Chandrika
Sina Danesh
Saket Maheshwari
Charles Shelton
Assume that Ocean Carriers uses a discount rate of 9%. Your case analysis must address the following specific questions:
1. What factors drive average daily hire rates? Do you expect daily spot hire rates to increase or decrease next year?
2. Should Ms. Linn purchase the $39 million capesize? (NOTE: the answer will depend on your answer to Q3 below.) Evaluate the impact of tax rate on the decision by evaluating two different scenarios:
(a) Ocean Carriers is a U.S. firm subject to 35% taxation.
(b) Ocean Carriers is located in Hong Kong, where owners of Hong Kong ships are not required to pay any tax on profits made overseas and are also exempted from paying any tax on profit made on cargo uplifted from Hong Kong.
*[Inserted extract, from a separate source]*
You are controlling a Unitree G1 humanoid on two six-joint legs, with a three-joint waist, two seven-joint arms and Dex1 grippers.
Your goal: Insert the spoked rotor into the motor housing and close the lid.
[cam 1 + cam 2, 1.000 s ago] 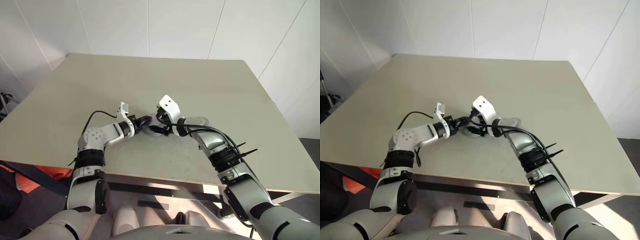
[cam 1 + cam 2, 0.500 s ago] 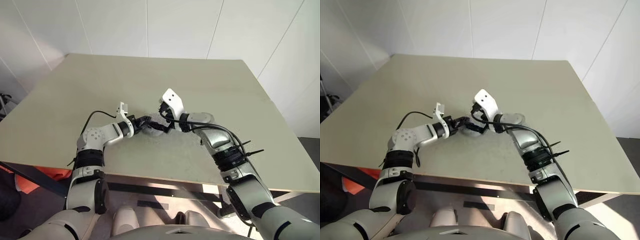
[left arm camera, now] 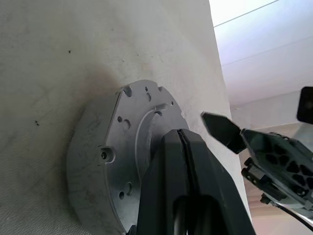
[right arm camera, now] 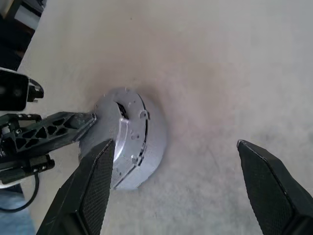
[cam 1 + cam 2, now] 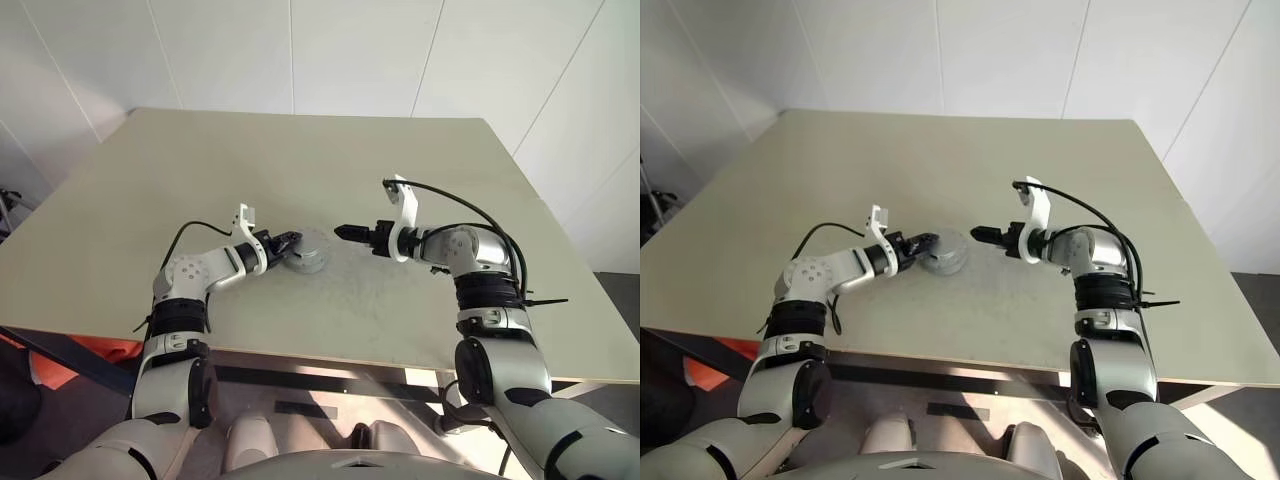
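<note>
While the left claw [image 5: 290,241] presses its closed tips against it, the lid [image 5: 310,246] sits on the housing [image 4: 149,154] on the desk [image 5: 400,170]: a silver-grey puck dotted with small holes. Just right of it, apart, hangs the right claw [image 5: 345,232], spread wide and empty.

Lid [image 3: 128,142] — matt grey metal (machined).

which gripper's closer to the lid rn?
Left. The left gripper is shut, its tips at the lid on the housing; the right gripper is open, apart on the lid's other side.
</note>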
3. What do you think of the company’s policy of not operation ships over 15 years old? Based on your analysis, should the firm scrap the new ship at 15 years of age or continue operating it till age 25? Your analysis of Q2 should also factor in firm’s “optimal” decision when the ship is 15 years old.
Answers:
Q 1:
Daily hire rates are determined by supply and demand. The demand for capesizes is determined by
The world economy, especially its basic industries. Strong economy increases production and demand for iron ore and coal. Over 85% of the cargo carried by capesizes is these two products.
Changes in trade patterns. For example, if a Western European country decided to switch its supply of iron ore from the United States to Australia, the demand for capesizes would increase since the distance between Europe and Australia is greater than the distance between Western Europe and the United States.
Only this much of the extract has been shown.